Source – RBC Wealth Management, Bloomberg
Weakness in Q2 was a bit more broad-based as personal consumption slowed, inventory drawdowns subtracted from growth, and fixed investment fell sharply as higher rates took their toll on the housing market. But consumers continue to shift spending from goods to services, which the Fed has wanted to see, and that should take some pressure off of goods price inflation. Inventories should be ignored, in our view. Companies built them up last year, which boosts GDP; they’re drawing them down this year, which is a drag on growth in any given quarter, but over time it eventually offsets itself.
The National Bureau of Economic Research (NBER) officially dates recessions, but it basically only announces them after the fact. If we are in a recession now, we likely won’t “officially” know about it until sometime next year.

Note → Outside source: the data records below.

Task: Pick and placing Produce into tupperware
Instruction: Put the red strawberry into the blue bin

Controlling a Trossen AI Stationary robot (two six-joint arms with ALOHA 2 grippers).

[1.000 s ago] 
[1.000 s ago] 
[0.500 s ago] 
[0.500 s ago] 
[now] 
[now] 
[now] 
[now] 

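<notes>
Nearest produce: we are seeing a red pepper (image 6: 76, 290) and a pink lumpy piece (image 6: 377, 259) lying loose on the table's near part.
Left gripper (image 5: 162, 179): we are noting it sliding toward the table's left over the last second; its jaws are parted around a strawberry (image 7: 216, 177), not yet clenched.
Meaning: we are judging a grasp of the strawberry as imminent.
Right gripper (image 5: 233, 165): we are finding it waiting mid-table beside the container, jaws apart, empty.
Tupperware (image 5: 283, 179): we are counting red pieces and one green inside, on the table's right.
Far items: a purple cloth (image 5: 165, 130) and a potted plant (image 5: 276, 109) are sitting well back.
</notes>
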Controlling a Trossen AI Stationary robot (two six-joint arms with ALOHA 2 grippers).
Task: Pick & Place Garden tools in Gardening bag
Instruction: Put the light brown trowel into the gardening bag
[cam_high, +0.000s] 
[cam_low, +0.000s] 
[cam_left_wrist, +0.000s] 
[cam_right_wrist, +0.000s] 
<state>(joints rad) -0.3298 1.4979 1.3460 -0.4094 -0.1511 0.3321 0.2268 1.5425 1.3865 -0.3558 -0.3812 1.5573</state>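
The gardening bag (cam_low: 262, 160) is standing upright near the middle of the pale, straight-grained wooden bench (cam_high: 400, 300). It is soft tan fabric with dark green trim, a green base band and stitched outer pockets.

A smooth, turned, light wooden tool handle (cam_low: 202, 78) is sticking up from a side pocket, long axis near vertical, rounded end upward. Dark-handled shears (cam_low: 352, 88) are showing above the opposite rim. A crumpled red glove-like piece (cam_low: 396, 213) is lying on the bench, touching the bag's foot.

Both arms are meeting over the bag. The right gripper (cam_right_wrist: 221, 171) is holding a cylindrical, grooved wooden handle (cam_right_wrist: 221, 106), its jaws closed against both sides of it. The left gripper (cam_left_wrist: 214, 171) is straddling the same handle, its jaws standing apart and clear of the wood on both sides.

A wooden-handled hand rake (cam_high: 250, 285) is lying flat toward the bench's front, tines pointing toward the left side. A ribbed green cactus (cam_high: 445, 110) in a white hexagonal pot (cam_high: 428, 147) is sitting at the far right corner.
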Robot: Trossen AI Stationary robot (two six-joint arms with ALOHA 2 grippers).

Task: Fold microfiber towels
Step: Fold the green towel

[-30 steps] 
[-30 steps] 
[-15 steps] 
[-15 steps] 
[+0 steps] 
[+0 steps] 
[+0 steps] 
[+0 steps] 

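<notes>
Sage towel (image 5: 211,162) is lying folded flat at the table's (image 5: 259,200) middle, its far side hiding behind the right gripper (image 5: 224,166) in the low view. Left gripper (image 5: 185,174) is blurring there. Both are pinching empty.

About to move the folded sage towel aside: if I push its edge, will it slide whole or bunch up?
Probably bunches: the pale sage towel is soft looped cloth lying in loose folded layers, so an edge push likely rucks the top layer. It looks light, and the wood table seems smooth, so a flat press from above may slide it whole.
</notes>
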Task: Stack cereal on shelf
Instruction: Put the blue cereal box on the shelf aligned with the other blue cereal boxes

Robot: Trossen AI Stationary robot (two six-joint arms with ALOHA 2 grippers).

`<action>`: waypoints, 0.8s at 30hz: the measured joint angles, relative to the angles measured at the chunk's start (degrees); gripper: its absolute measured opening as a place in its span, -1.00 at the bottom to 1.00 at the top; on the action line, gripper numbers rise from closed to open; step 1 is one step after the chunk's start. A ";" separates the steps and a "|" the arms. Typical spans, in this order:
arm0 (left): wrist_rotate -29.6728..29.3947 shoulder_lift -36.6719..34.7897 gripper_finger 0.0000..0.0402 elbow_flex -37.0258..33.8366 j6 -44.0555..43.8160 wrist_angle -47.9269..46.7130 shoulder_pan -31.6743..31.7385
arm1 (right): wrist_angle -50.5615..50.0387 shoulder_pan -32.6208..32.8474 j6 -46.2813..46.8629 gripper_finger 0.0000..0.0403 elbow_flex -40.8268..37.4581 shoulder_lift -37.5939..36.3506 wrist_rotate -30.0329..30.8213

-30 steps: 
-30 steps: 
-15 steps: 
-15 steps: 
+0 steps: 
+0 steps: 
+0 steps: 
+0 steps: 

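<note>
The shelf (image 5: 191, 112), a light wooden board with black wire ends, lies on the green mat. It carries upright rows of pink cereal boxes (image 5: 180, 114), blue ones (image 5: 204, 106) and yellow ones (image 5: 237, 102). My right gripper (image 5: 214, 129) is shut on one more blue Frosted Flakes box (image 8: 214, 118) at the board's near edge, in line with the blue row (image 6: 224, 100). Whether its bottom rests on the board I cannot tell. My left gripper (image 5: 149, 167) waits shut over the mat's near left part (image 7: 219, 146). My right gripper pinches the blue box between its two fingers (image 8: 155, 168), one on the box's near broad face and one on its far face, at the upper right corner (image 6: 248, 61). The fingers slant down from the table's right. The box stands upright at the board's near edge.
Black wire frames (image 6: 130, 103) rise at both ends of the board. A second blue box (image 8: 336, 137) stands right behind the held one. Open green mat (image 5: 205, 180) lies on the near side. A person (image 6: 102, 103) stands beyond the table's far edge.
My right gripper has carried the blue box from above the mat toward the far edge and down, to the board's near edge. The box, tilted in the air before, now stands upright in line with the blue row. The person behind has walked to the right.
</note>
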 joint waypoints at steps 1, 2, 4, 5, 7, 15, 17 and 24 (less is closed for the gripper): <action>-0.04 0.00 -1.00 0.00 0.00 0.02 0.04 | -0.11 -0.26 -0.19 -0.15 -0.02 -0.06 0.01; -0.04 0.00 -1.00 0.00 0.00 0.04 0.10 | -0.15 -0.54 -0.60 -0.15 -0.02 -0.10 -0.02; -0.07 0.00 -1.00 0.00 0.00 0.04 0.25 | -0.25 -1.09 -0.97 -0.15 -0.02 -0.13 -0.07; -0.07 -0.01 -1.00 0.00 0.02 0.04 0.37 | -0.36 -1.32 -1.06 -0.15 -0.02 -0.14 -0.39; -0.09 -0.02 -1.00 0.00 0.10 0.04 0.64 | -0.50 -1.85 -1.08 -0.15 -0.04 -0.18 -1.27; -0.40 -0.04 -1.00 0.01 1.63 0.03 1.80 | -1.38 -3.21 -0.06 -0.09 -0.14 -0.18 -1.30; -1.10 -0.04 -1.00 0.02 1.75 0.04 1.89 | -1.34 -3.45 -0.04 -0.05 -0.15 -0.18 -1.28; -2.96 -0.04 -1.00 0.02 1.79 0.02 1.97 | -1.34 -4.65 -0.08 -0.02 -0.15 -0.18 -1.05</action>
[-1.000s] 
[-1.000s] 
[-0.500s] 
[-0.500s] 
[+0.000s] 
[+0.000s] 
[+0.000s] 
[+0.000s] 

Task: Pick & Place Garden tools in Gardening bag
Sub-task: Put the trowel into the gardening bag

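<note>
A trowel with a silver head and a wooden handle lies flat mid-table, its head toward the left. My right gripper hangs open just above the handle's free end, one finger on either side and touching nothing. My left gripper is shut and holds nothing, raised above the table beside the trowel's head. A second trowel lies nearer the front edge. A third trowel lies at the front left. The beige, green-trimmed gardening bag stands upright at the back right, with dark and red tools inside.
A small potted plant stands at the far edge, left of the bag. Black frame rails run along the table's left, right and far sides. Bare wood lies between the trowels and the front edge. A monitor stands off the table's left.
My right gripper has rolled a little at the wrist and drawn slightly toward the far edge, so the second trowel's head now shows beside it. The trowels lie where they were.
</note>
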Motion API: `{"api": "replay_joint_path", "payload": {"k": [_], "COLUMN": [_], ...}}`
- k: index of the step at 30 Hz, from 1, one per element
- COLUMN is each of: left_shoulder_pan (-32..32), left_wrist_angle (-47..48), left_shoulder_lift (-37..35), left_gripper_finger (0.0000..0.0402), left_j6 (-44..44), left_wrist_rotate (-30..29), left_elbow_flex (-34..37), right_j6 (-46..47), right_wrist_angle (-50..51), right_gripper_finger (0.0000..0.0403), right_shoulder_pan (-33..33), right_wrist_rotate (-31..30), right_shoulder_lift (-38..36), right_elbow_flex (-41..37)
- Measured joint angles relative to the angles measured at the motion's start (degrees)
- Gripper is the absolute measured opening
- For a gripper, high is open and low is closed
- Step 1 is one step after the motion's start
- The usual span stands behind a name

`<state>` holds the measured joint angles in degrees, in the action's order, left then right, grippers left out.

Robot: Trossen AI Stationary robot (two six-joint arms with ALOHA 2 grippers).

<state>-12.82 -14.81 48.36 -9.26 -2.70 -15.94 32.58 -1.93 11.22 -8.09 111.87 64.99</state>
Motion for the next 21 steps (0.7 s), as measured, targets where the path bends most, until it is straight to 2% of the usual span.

While we don’t make the rules, would we say that we’re currently in a recession? Probably not. We’re coming off of 2021 where we had three quarters of more than six percent growth, so in terms of “depth” the contraction doesn’t look that deep. The “diffusion” of weakness still isn’t broad-based, and the “duration” of the true economic weakness may only be a couple of months at this point.
But there’s no doubt that the economy is losing momentum, and quickly, and that recession risks later this year are only growing. Now it’s a question of how far the Fed wants to push this.
At the end of the day, monetary policy acts with a long lag on the economy. So, given all of the economic and market stress we have already seen this year, it suggests to us that the Fed doesn’t have to do much more, and that rate hikes already delivered to this point will do their job in restraining growth and inflation into next year. We expect roughly two more 25 bps hikes this fall before the Fed stops around three percent.
And this is borne out by recent market action. Since the Fed started with a 75 bps hike in June, followed by another this week, along with two quarters of economic contraction, the S&P 500 is up by more than 11 percent over that stretch, yield curves – though still inverted – have started to re-steepen as the market dials back rate hike expectations, and credit markets only show mild signs of stress.
For another week of Fed aggressiveness, mixed economic data, and general volatility in a year certainly not lacking for it, markets seem to have weathered it rather well thus far.